▸ Assigned task
Verbatim transcription of the listing is needed.

Content starts

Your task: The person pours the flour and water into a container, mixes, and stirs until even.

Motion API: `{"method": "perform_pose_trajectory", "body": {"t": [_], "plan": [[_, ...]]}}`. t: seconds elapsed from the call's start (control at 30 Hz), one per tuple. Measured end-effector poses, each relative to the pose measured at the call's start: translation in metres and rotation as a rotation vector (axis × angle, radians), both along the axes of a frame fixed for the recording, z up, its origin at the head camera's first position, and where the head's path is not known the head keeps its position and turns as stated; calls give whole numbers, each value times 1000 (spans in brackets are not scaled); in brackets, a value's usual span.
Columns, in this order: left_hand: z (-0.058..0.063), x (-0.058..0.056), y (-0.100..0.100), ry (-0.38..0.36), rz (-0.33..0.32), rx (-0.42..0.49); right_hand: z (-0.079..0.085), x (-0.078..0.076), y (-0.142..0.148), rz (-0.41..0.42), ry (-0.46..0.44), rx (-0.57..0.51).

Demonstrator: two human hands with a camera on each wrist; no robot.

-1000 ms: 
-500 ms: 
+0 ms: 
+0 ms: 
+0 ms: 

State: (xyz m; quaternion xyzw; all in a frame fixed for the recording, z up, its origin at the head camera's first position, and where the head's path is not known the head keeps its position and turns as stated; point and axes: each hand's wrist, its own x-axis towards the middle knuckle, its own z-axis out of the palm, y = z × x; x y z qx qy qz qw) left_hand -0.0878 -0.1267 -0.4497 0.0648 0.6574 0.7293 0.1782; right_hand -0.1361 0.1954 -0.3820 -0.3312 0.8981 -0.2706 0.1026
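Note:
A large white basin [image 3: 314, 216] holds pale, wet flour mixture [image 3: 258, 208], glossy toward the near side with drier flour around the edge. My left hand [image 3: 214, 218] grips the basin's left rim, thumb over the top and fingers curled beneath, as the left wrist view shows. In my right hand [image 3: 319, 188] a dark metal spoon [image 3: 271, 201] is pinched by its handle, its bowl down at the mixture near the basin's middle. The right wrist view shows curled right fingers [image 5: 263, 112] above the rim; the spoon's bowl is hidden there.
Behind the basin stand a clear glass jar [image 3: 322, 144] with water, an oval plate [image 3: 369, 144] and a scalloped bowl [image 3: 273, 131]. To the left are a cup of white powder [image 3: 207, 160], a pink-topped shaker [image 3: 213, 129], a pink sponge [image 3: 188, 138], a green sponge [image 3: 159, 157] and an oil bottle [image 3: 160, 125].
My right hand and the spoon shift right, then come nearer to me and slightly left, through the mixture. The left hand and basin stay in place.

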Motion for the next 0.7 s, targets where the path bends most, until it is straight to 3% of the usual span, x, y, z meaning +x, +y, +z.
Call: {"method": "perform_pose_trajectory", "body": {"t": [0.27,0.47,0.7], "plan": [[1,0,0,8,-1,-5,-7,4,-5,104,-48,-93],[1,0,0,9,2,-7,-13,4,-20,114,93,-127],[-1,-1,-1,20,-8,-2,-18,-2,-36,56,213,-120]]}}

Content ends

▸ Response box
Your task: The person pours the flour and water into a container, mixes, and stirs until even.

Motion API: `{"method": "perform_pose_trajectory", "body": {"t": [_], "plan": [[_, ...]]}}`. t: seconds elapsed from the call's start (control at 30 Hz), one per tuple. Measured end-effector poses, each relative to the pose measured at the call's start: translation in metres and rotation as a rotation vector (axis × angle, radians), both along the axes of a frame fixed for the recording, z up, its origin at the head camera's first position, and where the head's path is not known the head keeps its position and turns as stated; calls give whole numbers, each value times 1000 (spans in brackets are not scaled); in brackets, a value's usual span.
Columns, in this order: left_hand: z (-0.058..0.063), x (-0.058..0.056), y (-0.100..0.100), ry (-0.38..0.36), rz (-0.33..0.32), rx (-0.42..0.49); right_hand: z (-0.079..0.085), x (-0.078..0.076), y (-0.142..0.148), rz (-0.41..0.42), ry (-0.46..0.44), rx (-0.57..0.51).

Demonstrator: two human hands with a camera on each wrist; no robot.

-1000 ms: 
-500 ms: 
+0 ms: 
+0 ms: 
+0 ms: 

State: (xyz m; quaternion xyzw; all in a frame fixed for the recording, z up, its origin at the head camera's first position, and where the head's path is not known the head keeps its position and turns as stated; point and axes: each hand's wrist, its own x-axis towards the middle knuckle, its own z-axis out of the palm, y = z × x; x y z qx qy qz qw) left_hand -0.0878 -0.1267 -0.4497 0.0648 0.6574 0.7293 0.1782; right_hand -0.1361 0.1954 -0.3820 -0.3312 0.8981 -0.2706 0.1026
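Note:
A large white basin [image 3: 314, 216] holds pale, wet flour mixture [image 3: 258, 208], glossy toward the near side with drier flour around the edge. My left hand [image 3: 214, 218] grips the basin's left rim, thumb over the top and fingers curled beneath, as the left wrist view shows. In my right hand [image 3: 319, 188] a dark metal spoon [image 3: 271, 201] is pinched by its handle, its bowl down at the mixture near the basin's middle. The right wrist view shows curled right fingers [image 5: 263, 112] above the rim; the spoon's bowl is hidden there.
Behind the basin stand a clear glass jar [image 3: 322, 144] with water, an oval plate [image 3: 369, 144] and a scalloped bowl [image 3: 273, 131]. To the left are a cup of white powder [image 3: 207, 160], a pink-topped shaker [image 3: 213, 129], a pink sponge [image 3: 188, 138], a green sponge [image 3: 159, 157] and an oil bottle [image 3: 160, 125].
My right hand and the spoon shift right, then come nearer to me and slightly left, through the mixture. The left hand and basin stay in place.
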
Motion for the next 0.7 s, targets where the path bends most, until it is straight to 3% of the usual span, x, y, z meaning +x, +y, +z.
Call: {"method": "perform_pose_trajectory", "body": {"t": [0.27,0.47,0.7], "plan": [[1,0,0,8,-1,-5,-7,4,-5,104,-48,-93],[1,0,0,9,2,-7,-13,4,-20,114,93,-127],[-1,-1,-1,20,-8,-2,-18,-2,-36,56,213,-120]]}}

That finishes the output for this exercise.